Sandboxing integrated with machine learning constitute a defense that fits with more of these axioms because it is designed thinking in the attacker capabilities to build sneaky software that contains malicious functions. Additionally, it allows to examine malicious malware before it reaches critical assets, offering a detection and delay of the attack. It also constitutes an additional security layer that allows to avoid that an attack succeeds. This is due to sandboxing is designed with the purpose that a malware does not affect the area outside an isolated environment, even if the malware defeats all the defenses arranged in the sandbox. Through sandboxing it can be possible to detect and delay attacks by running suspicious samples in a test environment which can be empowered with machine learning to offer an additional layer of defense against unknown threats or mutations of some already extended malware. This would allow security teams to have time to respond to attacks, supplying the shortcomings of other security layers like antivirus. Now, in relation to national initiatives related to the use of sandboxing and machine learning by cybersecurity teams and state security agencies, the Government of Colombia has been developing some projects applied to its cybernetic defense processes, but these are isolated and used alternately and not combined. That is why, the developments presented in this paper are a novel proposal in this regard which integrates sandboxing and machine learning, supporting in the way cybersecurity teams such as the Cybernetic Joint Command (CCOC). Specifically, machine learning models proposed in Section 3.1 and 3.2, and architecture described in Section 3.3, are evidence of how machine learning and sandboxing can work together to automates the classification process of unknown samples.

Regarding the CCOC36, who is responsible for the nation cyberdefense, some research and development (R&D) initiatives have been implemented, with support of the Colombian School of Engineering Julio Garavito, to include machine learning techniques in cybersecurity process. One example is the project “Implementation of a Security Information and Event Management System for information asset protection” which integrates machine learning models in event correlation engines, so it can be possible to predict cybersecurity incidents related with critical cybernetic infrastructure. Another example is the project “Open Source Intelligence applied to the Colombian context” which develops some machine learning models to make sentiment analysis of information collected from social networks. These two initiatives optimize labors of CCOC agents working on SOC (Security Operation Center) and intelligence groups. A governmental initiative related with sandboxing is the “Malware Analysis Service” offered by the Colombian National Police37 through the CSIRT division. This service allows to perform file or URL analysis, identifying suspicious features that are common in malware. It is implemented over Cuckoo Sandbox and outputs a summarized malware analysis that help Colombian citizens to determine if a file or URL is malicious.

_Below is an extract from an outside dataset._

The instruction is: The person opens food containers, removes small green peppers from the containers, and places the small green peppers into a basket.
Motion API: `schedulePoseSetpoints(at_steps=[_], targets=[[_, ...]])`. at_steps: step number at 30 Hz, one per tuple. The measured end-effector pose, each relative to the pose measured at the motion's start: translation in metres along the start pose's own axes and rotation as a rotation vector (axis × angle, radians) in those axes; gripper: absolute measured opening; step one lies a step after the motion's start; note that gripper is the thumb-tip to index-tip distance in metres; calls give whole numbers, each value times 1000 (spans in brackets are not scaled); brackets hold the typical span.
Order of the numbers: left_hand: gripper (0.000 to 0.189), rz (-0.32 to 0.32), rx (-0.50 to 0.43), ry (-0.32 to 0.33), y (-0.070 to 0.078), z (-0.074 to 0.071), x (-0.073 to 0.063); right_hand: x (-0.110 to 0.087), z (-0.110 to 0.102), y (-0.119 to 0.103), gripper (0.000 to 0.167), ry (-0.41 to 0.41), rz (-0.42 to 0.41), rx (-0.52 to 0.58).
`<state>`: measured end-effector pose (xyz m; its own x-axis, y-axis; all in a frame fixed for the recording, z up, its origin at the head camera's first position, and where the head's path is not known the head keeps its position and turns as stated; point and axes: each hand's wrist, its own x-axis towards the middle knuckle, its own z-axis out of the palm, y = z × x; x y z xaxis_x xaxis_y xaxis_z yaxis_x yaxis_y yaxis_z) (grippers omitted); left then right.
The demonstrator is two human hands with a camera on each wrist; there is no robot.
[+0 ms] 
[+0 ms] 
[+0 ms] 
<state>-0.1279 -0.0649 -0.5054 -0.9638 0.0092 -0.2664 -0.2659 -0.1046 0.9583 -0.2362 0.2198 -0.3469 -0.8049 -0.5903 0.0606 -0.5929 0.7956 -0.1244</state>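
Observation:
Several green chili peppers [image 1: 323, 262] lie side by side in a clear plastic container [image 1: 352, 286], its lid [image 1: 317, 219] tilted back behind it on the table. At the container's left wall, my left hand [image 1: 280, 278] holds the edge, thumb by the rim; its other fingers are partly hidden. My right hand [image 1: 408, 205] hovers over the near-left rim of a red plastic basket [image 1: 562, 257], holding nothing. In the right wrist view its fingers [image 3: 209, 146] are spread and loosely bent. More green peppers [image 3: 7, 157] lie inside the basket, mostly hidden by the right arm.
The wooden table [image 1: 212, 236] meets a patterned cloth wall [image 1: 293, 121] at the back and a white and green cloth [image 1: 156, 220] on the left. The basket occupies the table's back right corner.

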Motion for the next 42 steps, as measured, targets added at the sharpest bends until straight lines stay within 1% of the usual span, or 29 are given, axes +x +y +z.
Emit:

As described previously, cybersecurity teams and governments must face the challenges of new threats through techniques that allow the software to be examined holistically and provide an advanced level of analysis, beyond the techniques that traditionally have led the battle against malware. That is why initiatives such as those presented in this paper, which combine malware analysis techniques such as sandbox with advanced analysis techniques such as machine learning, are highly relevant and allow a proactive reaction to cyberattacks. At last, it must be remembered that sandbox solutions are susceptible to anti sandbox techniques, e.g. use of virtualization detection techniques, detection of presence of real users (Turing test), detection of hooking, exploitation of sandbox limitations or use of advanced Anti-VM and Anti-Sandbox tools. This poses a new challenge related to how protection against sandbox evasion techniques must be conducted, and in the same way it is a warning for sandbox operators regarding threats that in fact may already be executed silently with such techniques30. Finally, there are many advantages of using sandbox and machine learning, even if it also presents some challenges in for its application by cybersecurity teams of state security agencies. Specifically, for the Colombian State, the identified challenges are:

  • Update of machine learning models to be re-trained with recent malware samples.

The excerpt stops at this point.